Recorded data
+ + + + + + +

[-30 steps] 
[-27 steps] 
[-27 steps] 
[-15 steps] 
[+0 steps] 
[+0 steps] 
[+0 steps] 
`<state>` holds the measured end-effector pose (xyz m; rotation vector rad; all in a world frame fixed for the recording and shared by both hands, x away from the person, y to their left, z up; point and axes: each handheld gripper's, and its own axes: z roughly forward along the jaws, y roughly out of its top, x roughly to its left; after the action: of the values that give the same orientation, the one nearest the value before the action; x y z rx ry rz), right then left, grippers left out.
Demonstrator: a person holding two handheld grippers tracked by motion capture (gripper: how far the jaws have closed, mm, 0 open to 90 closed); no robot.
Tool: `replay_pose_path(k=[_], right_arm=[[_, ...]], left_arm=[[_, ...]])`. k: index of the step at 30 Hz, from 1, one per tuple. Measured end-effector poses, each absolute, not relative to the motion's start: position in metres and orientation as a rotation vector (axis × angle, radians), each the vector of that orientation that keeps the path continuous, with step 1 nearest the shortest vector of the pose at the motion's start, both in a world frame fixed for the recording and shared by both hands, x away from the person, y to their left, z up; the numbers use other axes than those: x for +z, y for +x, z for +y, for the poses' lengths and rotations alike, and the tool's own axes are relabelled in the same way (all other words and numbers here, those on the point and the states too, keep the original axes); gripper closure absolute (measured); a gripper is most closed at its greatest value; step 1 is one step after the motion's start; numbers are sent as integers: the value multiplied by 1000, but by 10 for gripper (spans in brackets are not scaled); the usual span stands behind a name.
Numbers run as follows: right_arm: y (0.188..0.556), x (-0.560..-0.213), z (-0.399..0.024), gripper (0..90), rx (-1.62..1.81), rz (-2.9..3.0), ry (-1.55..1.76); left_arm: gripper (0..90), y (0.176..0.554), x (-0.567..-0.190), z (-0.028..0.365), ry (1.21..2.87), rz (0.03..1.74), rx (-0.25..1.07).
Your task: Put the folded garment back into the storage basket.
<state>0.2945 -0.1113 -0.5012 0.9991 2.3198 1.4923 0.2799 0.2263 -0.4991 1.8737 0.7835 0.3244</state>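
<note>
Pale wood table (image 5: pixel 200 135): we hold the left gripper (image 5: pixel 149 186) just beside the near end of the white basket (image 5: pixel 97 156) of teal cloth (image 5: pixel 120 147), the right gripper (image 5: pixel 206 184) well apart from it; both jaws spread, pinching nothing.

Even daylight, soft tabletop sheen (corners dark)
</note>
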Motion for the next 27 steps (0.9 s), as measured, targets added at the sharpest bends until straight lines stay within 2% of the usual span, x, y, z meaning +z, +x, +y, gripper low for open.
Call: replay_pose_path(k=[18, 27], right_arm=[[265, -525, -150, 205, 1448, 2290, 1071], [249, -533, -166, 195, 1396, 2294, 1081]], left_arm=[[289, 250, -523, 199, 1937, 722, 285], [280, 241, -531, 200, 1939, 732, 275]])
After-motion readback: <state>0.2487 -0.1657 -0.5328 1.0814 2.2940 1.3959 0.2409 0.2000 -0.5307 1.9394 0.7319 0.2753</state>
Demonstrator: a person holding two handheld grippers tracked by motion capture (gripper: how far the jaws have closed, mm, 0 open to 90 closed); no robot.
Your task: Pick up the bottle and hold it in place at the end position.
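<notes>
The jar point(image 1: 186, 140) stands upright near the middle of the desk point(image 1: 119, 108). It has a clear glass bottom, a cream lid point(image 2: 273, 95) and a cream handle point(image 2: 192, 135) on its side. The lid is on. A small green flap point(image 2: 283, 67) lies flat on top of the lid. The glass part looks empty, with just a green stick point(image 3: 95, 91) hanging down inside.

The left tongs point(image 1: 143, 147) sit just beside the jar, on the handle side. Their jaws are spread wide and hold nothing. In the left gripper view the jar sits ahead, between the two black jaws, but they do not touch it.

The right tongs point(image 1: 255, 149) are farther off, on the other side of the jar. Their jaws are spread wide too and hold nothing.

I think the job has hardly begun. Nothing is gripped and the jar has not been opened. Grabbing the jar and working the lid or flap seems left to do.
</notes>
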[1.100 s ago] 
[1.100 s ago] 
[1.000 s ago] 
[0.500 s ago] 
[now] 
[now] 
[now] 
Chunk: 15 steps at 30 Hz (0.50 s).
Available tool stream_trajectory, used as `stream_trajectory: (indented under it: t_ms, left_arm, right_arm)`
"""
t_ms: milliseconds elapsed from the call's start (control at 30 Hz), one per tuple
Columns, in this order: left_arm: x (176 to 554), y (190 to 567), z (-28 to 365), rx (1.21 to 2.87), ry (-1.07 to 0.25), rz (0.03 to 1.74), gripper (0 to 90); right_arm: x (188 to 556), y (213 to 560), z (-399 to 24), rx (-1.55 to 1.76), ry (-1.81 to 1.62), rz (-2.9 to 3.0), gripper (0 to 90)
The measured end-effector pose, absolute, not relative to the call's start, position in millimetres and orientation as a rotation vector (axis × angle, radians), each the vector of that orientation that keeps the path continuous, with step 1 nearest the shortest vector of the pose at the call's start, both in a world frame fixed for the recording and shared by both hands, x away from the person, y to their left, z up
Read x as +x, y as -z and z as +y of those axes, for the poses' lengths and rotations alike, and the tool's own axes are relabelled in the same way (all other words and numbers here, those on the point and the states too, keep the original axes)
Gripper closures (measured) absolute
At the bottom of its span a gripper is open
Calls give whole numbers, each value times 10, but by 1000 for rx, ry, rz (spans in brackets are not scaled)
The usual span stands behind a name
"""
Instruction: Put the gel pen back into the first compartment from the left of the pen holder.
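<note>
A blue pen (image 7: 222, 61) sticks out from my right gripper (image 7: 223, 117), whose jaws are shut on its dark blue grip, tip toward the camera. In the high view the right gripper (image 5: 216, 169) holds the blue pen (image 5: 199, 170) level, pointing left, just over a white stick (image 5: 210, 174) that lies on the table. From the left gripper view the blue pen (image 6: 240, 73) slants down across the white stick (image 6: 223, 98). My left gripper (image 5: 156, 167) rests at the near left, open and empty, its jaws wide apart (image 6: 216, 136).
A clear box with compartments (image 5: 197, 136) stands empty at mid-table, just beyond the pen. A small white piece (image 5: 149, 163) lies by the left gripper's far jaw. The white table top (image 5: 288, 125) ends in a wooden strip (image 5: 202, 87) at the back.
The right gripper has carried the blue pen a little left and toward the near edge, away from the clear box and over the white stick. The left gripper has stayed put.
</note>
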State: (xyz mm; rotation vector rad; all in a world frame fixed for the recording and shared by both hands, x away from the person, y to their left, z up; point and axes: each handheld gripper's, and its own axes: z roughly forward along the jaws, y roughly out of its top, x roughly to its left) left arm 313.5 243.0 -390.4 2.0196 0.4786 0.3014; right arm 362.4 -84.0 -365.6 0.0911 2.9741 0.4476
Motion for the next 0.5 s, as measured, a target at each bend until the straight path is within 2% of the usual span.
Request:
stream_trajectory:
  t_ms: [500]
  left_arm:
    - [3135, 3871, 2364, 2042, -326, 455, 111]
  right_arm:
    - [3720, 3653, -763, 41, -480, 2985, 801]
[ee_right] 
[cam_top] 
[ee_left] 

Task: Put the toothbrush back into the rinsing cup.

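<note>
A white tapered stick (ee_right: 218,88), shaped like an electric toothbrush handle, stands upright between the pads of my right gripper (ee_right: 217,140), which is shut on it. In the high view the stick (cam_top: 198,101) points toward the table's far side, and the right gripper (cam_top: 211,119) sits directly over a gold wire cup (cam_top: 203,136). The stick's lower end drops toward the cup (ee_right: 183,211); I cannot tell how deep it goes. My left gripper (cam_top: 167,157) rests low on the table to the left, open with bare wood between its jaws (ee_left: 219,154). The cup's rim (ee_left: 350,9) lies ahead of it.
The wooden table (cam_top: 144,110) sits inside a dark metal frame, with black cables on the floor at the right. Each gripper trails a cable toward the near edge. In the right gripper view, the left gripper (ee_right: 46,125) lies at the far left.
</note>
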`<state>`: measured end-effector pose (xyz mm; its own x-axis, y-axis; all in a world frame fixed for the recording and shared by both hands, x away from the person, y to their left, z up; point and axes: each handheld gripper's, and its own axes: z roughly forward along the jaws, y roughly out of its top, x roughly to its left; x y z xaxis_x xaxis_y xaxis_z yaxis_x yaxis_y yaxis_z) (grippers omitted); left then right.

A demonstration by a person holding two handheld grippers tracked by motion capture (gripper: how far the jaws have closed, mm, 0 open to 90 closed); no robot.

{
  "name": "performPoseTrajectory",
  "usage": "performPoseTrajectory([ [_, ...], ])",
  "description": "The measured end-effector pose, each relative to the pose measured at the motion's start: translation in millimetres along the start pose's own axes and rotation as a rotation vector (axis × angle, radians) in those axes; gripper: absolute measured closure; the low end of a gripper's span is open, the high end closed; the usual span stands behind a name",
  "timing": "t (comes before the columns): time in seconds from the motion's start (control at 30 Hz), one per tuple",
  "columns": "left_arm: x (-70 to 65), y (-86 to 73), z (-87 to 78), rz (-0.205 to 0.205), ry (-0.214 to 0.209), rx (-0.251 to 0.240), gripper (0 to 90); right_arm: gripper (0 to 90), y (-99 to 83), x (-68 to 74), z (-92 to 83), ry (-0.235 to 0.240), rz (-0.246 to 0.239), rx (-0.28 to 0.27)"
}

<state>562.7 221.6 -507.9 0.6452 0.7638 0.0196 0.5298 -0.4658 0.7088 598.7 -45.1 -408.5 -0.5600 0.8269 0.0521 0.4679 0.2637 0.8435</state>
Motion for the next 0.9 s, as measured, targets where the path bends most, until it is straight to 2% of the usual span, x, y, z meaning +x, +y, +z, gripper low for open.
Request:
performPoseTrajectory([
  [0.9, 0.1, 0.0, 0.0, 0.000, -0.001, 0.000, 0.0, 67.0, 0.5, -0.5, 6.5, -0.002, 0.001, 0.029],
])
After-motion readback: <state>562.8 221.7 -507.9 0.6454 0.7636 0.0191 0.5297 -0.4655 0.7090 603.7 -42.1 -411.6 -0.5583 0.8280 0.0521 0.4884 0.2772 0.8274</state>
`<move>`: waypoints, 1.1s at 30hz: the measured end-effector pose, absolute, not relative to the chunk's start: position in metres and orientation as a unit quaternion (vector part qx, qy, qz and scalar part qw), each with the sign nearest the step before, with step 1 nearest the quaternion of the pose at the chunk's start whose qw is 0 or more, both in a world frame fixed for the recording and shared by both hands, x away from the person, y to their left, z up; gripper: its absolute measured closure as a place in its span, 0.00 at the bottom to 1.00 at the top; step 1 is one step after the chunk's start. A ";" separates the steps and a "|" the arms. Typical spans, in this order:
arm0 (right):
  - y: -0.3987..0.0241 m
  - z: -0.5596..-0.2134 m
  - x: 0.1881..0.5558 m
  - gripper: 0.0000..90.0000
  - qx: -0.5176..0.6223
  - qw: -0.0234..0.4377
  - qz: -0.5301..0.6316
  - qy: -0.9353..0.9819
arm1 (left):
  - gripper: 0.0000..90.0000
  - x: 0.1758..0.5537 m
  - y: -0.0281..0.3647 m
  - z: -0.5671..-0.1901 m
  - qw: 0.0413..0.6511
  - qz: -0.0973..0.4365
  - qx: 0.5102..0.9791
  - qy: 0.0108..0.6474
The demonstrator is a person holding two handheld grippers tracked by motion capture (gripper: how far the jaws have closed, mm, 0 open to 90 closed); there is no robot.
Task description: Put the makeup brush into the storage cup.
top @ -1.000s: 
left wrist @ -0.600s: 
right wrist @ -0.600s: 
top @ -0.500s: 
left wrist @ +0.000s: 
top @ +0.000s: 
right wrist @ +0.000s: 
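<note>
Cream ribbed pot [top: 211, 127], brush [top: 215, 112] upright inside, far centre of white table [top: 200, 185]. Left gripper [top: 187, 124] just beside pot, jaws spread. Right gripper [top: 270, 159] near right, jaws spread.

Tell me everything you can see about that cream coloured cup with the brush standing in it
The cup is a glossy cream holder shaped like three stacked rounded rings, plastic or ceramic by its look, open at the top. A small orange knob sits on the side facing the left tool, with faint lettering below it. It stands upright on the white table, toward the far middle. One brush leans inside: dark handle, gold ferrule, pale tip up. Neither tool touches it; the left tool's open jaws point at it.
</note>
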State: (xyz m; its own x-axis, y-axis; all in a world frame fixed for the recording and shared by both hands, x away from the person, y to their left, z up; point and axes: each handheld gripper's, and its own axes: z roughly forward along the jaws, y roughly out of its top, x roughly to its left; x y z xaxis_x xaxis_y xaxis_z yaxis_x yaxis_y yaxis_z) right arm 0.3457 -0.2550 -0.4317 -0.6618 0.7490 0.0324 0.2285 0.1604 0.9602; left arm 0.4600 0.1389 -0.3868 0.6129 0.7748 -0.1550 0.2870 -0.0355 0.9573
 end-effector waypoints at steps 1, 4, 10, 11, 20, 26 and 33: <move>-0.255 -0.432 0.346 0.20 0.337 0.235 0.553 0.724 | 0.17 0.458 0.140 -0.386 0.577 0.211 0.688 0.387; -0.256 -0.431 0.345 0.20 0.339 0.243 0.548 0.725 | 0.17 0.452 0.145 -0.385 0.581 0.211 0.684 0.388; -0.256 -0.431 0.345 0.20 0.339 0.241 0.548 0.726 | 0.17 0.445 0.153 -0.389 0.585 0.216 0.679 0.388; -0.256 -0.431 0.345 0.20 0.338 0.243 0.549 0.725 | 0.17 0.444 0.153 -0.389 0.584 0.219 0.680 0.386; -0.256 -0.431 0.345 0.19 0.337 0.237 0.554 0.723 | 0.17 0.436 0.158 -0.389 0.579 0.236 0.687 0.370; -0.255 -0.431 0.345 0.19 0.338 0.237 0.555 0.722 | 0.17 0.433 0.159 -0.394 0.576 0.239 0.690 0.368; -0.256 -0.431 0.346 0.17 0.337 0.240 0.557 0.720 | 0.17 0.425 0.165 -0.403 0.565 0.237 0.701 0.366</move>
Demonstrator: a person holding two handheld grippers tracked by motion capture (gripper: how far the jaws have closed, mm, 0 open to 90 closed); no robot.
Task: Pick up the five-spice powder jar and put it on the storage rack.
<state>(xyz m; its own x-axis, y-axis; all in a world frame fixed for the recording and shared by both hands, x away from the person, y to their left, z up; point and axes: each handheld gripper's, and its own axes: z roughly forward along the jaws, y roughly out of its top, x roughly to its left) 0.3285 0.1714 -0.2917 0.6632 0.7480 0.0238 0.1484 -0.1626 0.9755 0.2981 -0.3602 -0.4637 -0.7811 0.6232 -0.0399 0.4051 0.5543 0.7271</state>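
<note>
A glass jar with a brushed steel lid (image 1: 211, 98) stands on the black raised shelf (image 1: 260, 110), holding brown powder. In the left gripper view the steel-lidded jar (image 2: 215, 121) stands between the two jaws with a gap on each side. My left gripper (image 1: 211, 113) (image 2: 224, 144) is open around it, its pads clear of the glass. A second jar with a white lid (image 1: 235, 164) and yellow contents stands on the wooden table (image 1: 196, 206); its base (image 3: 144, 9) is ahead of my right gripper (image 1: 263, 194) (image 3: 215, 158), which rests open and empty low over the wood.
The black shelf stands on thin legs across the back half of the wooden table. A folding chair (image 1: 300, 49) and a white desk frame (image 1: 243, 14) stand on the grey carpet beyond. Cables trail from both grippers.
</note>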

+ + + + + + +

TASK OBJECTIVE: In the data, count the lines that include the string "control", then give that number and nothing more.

TASK RESPONSE: 2